Leave the pictures out, and transcribe the material below exactly from the line with "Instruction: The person" to the line with "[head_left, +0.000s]", both lines included.

Data below ▸
------------------------

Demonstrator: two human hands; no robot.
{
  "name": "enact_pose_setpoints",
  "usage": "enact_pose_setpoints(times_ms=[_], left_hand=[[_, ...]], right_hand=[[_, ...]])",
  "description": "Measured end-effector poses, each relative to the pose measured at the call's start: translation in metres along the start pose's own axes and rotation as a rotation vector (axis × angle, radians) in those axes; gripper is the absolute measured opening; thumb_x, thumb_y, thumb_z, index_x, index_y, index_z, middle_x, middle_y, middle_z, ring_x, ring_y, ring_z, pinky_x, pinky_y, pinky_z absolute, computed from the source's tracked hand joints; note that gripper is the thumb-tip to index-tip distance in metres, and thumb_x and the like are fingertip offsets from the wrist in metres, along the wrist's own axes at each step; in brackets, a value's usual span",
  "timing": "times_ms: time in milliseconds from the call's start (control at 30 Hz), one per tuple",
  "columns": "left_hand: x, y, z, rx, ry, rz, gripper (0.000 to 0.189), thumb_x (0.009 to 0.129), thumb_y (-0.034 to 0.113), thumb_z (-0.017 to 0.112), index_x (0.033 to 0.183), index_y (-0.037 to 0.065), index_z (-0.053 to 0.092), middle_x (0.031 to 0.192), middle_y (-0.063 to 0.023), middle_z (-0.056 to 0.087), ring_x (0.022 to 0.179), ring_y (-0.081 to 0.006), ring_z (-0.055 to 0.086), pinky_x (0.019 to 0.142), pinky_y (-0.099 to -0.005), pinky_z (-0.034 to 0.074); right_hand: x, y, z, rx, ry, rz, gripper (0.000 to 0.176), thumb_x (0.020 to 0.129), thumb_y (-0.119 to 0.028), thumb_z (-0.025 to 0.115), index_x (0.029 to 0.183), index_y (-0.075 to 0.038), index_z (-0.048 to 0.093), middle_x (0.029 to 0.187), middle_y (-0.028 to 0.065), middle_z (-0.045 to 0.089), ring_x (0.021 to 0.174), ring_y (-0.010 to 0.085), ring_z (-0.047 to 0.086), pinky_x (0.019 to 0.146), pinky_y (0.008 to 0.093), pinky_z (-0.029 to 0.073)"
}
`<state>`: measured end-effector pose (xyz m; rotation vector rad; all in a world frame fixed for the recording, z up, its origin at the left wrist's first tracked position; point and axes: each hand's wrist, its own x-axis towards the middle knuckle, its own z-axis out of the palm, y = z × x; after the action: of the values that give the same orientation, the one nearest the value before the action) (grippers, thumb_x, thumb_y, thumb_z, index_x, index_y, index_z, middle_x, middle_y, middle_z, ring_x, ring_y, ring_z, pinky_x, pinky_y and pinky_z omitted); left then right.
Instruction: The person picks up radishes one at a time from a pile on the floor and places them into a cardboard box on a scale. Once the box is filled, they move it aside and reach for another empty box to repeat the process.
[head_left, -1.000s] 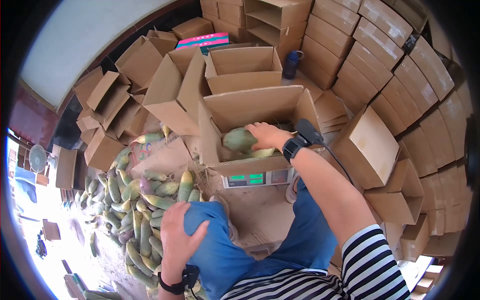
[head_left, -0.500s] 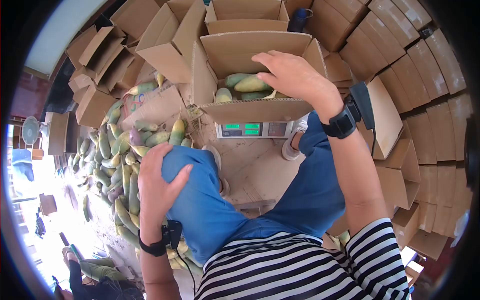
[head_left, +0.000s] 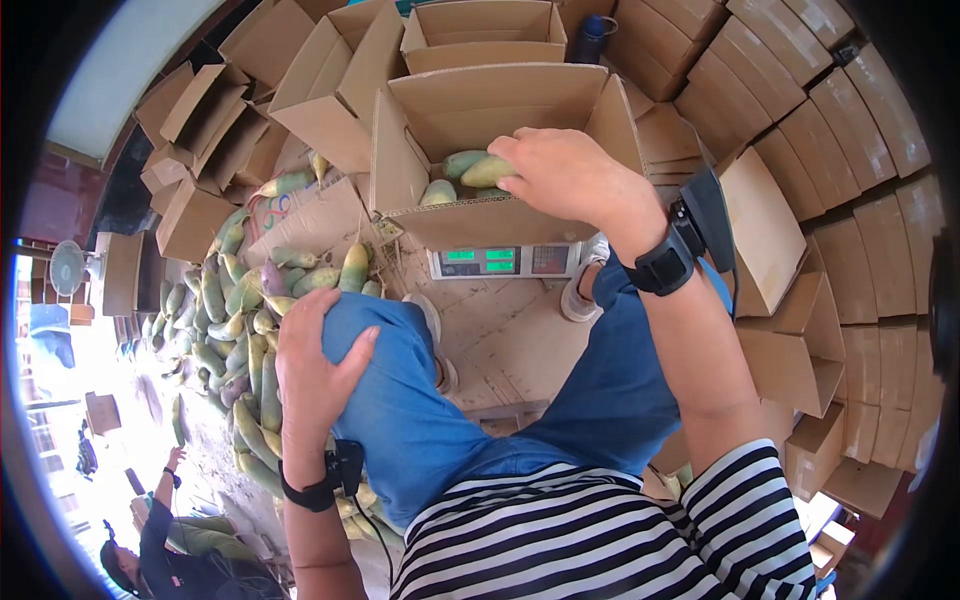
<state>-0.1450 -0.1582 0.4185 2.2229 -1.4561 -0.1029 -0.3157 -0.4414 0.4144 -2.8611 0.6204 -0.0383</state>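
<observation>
"What is pictured?"

"An open carton is carried on a scale."

"The hands?"

"A denim-clad knee is covered by the left hand, fingers spread. By the right hand, fingers bent, a green radish is met inside; whether gripped cannot be told."

Single head-worn view, looking forward and steeply down past wearer's own lap, close above; wide, round-edged fisheye.
</observation>
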Motion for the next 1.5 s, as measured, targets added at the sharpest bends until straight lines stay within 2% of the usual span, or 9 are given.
enact_pose_setpoints(times_ms=[400, 533, 667, 800, 967, 1200, 1267, 1333, 1500], left_hand=[[-0.009, -0.031, 0.004, -0.426, 0.002, -0.046, 0.048, 0.087, 0.027, 0.07, 0.124, -0.001, 0.057, 0.126, -0.0194, 0.059, 0.119, -0.032, 0.055, 0.102, -0.0394, 0.042], [-0.061, -0.128, 0.086, -1.167, -0.119, -0.804, 0.046, 0.101, 0.037, 0.046, 0.125, 0.0, 0.058, 0.129, -0.0216, 0.057, 0.122, -0.0335, 0.054, 0.102, -0.0387, 0.042], [-0.143, -0.173, 0.137, 0.171, -0.822, -0.652, 0.031, 0.097, 0.028, 0.05, 0.11, 0.002, 0.06, 0.121, -0.0186, 0.06, 0.124, -0.0373, 0.051, 0.098, -0.0458, 0.043], [-0.224, -0.192, 0.151, 0.302, -0.736, -0.76, 0.027, 0.093, 0.024, 0.053, 0.113, 0.006, 0.06, 0.119, -0.016, 0.06, 0.125, -0.0341, 0.05, 0.099, -0.0503, 0.041], [-0.292, -0.27, 0.148, 0.834, -0.5, -0.502, 0.036, 0.09, 0.02, 0.054, 0.124, 0.01, 0.057, 0.129, -0.0125, 0.056, 0.129, -0.0293, 0.045, 0.105, -0.0569, 0.034], [-0.282, -0.307, 0.113, 0.728, -0.788, -0.626, 0.045, 0.091, 0.018, 0.053, 0.135, 0.01, 0.051, 0.14, -0.012, 0.05, 0.134, -0.0296, 0.041, 0.11, -0.0582, 0.027], [-0.286, -0.305, 0.121, 0.766, -0.739, -0.462, 0.048, 0.09, 0.019, 0.055, 0.136, 0.01, 0.05, 0.139, -0.0128, 0.05, 0.133, -0.0297, 0.042, 0.11, -0.0582, 0.027], [-0.28, -0.283, 0.126, 0.814, -0.621, -0.313, 0.045, 0.085, 0.017, 0.059, 0.129, 0.009, 0.054, 0.128, -0.0126, 0.055, 0.126, -0.029, 0.047, 0.106, -0.0527, 0.032], [-0.273, -0.219, 0.136, 0.425, -0.953, -0.224, 0.036, 0.074, 0.02, 0.068, 0.108, 0.01, 0.06, 0.107, -0.0088, 0.061, 0.106, -0.027, 0.055, 0.085, -0.0433, 0.043]], right_hand=[[0.001, -0.009, 0.009, 0.027, 0.005, -0.063, 0.034, 0.089, -0.02, 0.062, 0.119, -0.005, 0.057, 0.1, 0.0168, 0.063, 0.094, 0.0376, 0.061, 0.081, 0.0451, 0.05], [0.004, -0.023, 0.007, 0.009, -0.06, -0.069, 0.034, 0.089, -0.019, 0.062, 0.119, -0.004, 0.057, 0.101, 0.0174, 0.062, 0.094, 0.038, 0.061, 0.082, 0.0452, 0.05], [0.008, -0.026, 0.013, 0.017, -0.074, -0.094, 0.034, 0.089, -0.02, 0.062, 0.118, -0.003, 0.058, 0.101, 0.0176, 0.063, 0.094, 0.0381, 0.061, 0.081, 0.0456, 0.05], [0.011, -0.027, 0.019, -0.02, -0.05, -0.135, 0.034, 0.089, -0.02, 0.062, 0.118, -0.004, 0.058, 0.101, 0.0175, 0.064, 0.093, 0.0376, 0.062, 0.081, 0.0452, 0.05], [0.016, -0.034, 0.023, -0.045, -0.097, -0.139, 0.036, 0.089, -0.02, 0.062, 0.122, -0.004, 0.057, 0.104, 0.0172, 0.064, 0.096, 0.0366, 0.062, 0.083, 0.0435, 0.051], [0.021, -0.033, 0.032, -0.063, -0.202, -0.101, 0.037, 0.092, -0.019, 0.06, 0.126, -0.004, 0.055, 0.113, 0.0184, 0.062, 0.105, 0.038, 0.059, 0.089, 0.0433, 0.048], [0.021, -0.034, 0.034, -0.078, -0.137, -0.123, 0.034, 0.09, -0.021, 0.062, 0.12, -0.005, 0.057, 0.103, 0.0169, 0.064, 0.095, 0.0355, 0.063, 0.083, 0.0433, 0.051], [0.022, -0.036, 0.034, -0.076, -0.147, -0.119, 0.034, 0.09, -0.021, 0.062, 0.12, -0.005, 0.057, 0.102, 0.0169, 0.064, 0.095, 0.0355, 0.063, 0.083, 0.0432, 0.051], [0.024, -0.039, 0.032, -0.064, -0.146, -0.139, 0.034, 0.09, -0.02, 0.062, 0.12, -0.005, 0.057, 0.102, 0.0168, 0.064, 0.095, 0.0353, 0.063, 0.083, 0.043, 0.051]])
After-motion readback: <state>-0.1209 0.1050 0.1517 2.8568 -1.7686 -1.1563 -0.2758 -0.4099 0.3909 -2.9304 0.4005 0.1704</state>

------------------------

Solution to this exercise ▸
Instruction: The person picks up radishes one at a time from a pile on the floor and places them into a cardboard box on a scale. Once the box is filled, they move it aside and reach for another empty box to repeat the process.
[head_left, -1.000s] 
[head_left, -0.500s] 
[head_left, +0.000s] 

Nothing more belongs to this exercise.